What you are asked to do -> Would you set down the whole listing again exactly as it appears?

══════════

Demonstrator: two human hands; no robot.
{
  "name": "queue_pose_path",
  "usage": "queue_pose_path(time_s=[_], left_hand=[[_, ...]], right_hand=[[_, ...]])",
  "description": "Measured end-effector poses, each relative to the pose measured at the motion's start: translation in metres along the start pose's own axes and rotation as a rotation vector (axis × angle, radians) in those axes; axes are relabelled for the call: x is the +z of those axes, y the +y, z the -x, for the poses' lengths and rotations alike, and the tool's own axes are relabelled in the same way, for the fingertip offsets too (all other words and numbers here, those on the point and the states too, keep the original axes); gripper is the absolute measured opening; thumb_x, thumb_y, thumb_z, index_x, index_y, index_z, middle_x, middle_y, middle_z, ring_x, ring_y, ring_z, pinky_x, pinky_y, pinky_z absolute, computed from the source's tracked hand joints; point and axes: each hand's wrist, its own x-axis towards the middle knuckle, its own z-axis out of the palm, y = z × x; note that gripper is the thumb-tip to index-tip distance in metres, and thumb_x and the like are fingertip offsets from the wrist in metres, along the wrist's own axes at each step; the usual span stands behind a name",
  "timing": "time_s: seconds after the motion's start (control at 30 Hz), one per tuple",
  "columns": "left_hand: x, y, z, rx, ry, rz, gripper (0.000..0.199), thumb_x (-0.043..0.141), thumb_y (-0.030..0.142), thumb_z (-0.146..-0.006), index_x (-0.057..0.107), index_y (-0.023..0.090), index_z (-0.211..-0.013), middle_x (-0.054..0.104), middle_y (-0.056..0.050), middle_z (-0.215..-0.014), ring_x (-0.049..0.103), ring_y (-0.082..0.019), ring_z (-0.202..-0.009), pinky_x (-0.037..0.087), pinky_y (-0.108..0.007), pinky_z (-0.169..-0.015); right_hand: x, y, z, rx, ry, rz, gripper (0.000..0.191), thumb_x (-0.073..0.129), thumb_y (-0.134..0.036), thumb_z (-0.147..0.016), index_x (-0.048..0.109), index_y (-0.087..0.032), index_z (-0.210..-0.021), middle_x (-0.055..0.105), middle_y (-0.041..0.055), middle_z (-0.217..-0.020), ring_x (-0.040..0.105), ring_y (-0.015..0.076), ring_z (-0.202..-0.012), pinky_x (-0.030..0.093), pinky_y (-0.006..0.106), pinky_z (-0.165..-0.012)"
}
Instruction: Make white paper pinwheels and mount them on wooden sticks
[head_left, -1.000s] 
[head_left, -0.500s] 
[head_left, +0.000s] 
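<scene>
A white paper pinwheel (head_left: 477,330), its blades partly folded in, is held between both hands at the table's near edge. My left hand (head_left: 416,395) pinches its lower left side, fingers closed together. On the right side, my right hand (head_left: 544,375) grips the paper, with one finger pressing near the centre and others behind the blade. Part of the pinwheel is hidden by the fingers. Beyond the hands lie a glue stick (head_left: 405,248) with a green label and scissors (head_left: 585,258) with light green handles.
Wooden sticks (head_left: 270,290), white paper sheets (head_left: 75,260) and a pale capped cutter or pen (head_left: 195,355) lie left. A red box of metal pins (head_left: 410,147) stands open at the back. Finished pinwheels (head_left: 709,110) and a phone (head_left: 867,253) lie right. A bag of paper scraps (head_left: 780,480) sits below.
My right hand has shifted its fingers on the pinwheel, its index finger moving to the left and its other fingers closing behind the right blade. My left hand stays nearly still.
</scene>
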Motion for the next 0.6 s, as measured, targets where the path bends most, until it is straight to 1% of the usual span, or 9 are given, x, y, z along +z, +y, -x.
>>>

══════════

Exercise response ->
Demonstrator: two human hands; no robot.
{
  "name": "queue_pose_path",
  "usage": "queue_pose_path(time_s=[_], left_hand=[[_, ...]], right_hand=[[_, ...]])",
  "description": "Measured end-effector poses, each relative to the pose measured at the motion's start: translation in metres along the start pose's own axes and rotation as a rotation vector (axis × angle, radians) in those axes; axes are relabelled for the call: x is the +z of those axes, y the +y, z the -x, for the poses' lengths and rotations alike, and the tool's own axes are relabelled in the same way, for the fingertip offsets too (all other words and numbers here, those on the point and the states too, keep the original axes); gripper is the absolute measured opening; thumb_x, thumb_y, thumb_z, index_x, index_y, index_z, middle_x, middle_y, middle_z, ring_x, ring_y, ring_z, pinky_x, pinky_y, pinky_z absolute, computed from the source's tracked hand joints; point and axes: each hand's wrist, its own x-axis towards the middle knuckle, its own z-axis out of the palm, y = z × x; note that gripper is the thumb-tip to index-tip distance in metres, and thumb_x and the like are fingertip offsets from the wrist in metres, along the wrist's own axes at each step; the usual span stands behind a name",
  "timing": "time_s: seconds after the motion's start (control at 30 Hz), one per tuple",
  "columns": "left_hand: x, y, z, rx, ry, rz, gripper (0.000..0.199), thumb_x (-0.043..0.141), thumb_y (-0.030..0.142), thumb_z (-0.146..-0.006), index_x (-0.057..0.107), index_y (-0.023..0.090), index_z (-0.211..-0.013), middle_x (-0.054..0.104), middle_y (-0.056..0.050), middle_z (-0.215..-0.014), ring_x (-0.049..0.103), ring_y (-0.082..0.019), ring_z (-0.202..-0.009), pinky_x (-0.037..0.087), pinky_y (-0.108..0.007), pinky_z (-0.169..-0.015); right_hand: x, y, z, rx, ry, rz, gripper (0.000..0.191), thumb_x (-0.073..0.129), thumb_y (-0.134..0.036), thumb_z (-0.147..0.016), index_x (-0.048..0.109), index_y (-0.087..0.032), index_z (-0.210..-0.021), middle_x (-0.055..0.105), middle_y (-0.041..0.055), middle_z (-0.217..-0.020), ring_x (-0.040..0.105), ring_y (-0.015..0.076), ring_z (-0.202..-0.012), pinky_x (-0.030..0.093), pinky_y (-0.006..0.106), pinky_z (-0.165..-0.012)"
}
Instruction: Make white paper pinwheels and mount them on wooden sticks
[head_left, -1.000s] 
[head_left, -0.500s] 
[head_left, +0.000s] 
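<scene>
A white paper pinwheel (head_left: 477,330), its blades partly folded in, is held between both hands at the table's near edge. My left hand (head_left: 416,395) pinches its lower left side, fingers closed together. On the right side, my right hand (head_left: 544,375) grips the paper, with one finger pressing near the centre and others behind the blade. Part of the pinwheel is hidden by the fingers. Beyond the hands lie a glue stick (head_left: 405,248) with a green label and scissors (head_left: 585,258) with light green handles.
Wooden sticks (head_left: 270,290), white paper sheets (head_left: 75,260) and a pale capped cutter or pen (head_left: 195,355) lie left. A red box of metal pins (head_left: 410,147) stands open at the back. Finished pinwheels (head_left: 709,110) and a phone (head_left: 867,253) lie right. A bag of paper scraps (head_left: 780,480) sits below.
My right hand has shifted its fingers on the pinwheel, its index finger moving to the left and its other fingers closing behind the right blade. My left hand stays nearly still.
</scene>
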Motion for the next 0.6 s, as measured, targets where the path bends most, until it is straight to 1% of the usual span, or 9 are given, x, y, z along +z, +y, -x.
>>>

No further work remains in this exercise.